Problem statement: Restate the listing below word for word.
══ Data below ══
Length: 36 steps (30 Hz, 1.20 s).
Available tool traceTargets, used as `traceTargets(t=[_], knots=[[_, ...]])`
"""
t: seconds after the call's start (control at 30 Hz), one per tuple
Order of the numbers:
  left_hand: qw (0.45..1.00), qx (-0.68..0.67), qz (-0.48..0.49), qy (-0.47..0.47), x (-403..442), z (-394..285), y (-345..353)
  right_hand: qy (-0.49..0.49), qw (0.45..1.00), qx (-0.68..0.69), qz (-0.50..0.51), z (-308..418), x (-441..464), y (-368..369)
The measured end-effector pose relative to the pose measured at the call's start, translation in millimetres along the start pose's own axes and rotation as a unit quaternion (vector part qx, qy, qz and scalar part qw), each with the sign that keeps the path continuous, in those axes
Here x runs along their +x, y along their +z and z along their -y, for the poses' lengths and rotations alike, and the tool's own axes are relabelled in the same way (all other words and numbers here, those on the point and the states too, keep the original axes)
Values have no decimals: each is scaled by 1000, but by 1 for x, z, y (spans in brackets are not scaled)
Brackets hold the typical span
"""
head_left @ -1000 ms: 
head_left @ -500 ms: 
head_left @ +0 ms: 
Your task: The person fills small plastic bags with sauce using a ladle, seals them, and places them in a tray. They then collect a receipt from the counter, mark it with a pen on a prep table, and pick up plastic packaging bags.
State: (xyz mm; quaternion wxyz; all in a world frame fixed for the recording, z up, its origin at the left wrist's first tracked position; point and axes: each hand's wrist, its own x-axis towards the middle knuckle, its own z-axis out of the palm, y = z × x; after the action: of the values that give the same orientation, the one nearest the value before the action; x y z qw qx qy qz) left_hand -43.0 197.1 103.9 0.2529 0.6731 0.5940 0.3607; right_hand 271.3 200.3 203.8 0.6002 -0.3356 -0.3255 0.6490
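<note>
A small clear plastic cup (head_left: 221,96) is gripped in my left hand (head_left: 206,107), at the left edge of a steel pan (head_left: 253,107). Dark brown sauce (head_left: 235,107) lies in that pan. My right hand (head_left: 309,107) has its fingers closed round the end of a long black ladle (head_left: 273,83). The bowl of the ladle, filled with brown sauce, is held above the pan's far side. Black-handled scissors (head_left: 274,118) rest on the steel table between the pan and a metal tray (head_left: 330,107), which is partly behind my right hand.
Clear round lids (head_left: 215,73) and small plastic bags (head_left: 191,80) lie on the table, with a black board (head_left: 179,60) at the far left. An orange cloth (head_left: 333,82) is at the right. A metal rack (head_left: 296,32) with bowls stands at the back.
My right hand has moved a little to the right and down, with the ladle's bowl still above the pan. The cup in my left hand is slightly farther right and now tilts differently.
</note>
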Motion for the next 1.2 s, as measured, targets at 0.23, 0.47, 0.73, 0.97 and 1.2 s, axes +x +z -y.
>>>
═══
Expected answer:
Length: 36 steps (30 Hz, 1.20 s).
Available tool traceTargets, used as `traceTargets(t=[_], knots=[[_, ...]])`
"""
t: seconds after the call's start (control at 30 Hz), one per tuple
Order of the numbers:
  left_hand: qw (0.45..1.00), qx (-0.68..0.67), qz (-0.48..0.49), qy (-0.47..0.47), x (-403..442), z (-394..285), y (-345..353)
  right_hand: qy (-0.49..0.49), qw (0.45..1.00), qx (-0.68..0.69), qz (-0.50..0.51), z (-308..418), x (-441..464), y (-368..369)
The measured end-effector pose relative to the pose measured at the call's start, translation in millimetres along the start pose's own axes and rotation as a unit quaternion (vector part qx, qy, qz and scalar part qw), each with the sign that keeps the path continuous, in those axes
Here x runs along their +x, y along their +z and z along their -y, for the poses' lengths and rotations alike, and the tool's own axes are relabelled in the same way (all other words and numbers here, those on the point and the states too, keep the original axes)
Values have no decimals: each is scaled by 1000, but by 1 for x, z, y (spans in brackets are not scaled)
Brackets hold the typical span
"""
head_left @ -1000 ms: 
head_left @ -500 ms: 
head_left @ +0 ms: 
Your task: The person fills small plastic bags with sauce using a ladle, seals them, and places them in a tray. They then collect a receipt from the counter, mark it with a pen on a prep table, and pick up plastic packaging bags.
State: (xyz mm; quaternion wxyz; all in a world frame fixed for the recording, z up, its origin at the left wrist's first tracked position; point and axes: each hand's wrist, its own x-axis towards the middle knuckle, its own z-axis out of the palm, y = z × x; after the action: of the values that give the same orientation, the one nearest the value before the action; x y z qw qx qy qz) left_hand -43.0 197.1 103.9 0.2529 0.6731 0.5940 0.3607; right_hand 271.3 200.3 203.8 0.6002 -0.3356 -0.3255 0.6490
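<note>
A small clear plastic cup (head_left: 221,96) is gripped in my left hand (head_left: 206,107), at the left edge of a steel pan (head_left: 253,107). Dark brown sauce (head_left: 235,107) lies in that pan. My right hand (head_left: 309,107) has its fingers closed round the end of a long black ladle (head_left: 273,83). The bowl of the ladle, filled with brown sauce, is held above the pan's far side. Black-handled scissors (head_left: 274,118) rest on the steel table between the pan and a metal tray (head_left: 330,107), which is partly behind my right hand.
Clear round lids (head_left: 215,73) and small plastic bags (head_left: 191,80) lie on the table, with a black board (head_left: 179,60) at the far left. An orange cloth (head_left: 333,82) is at the right. A metal rack (head_left: 296,32) with bowls stands at the back.
My right hand has moved a little to the right and down, with the ladle's bowl still above the pan. The cup in my left hand is slightly farther right and now tilts differently.
</note>
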Motion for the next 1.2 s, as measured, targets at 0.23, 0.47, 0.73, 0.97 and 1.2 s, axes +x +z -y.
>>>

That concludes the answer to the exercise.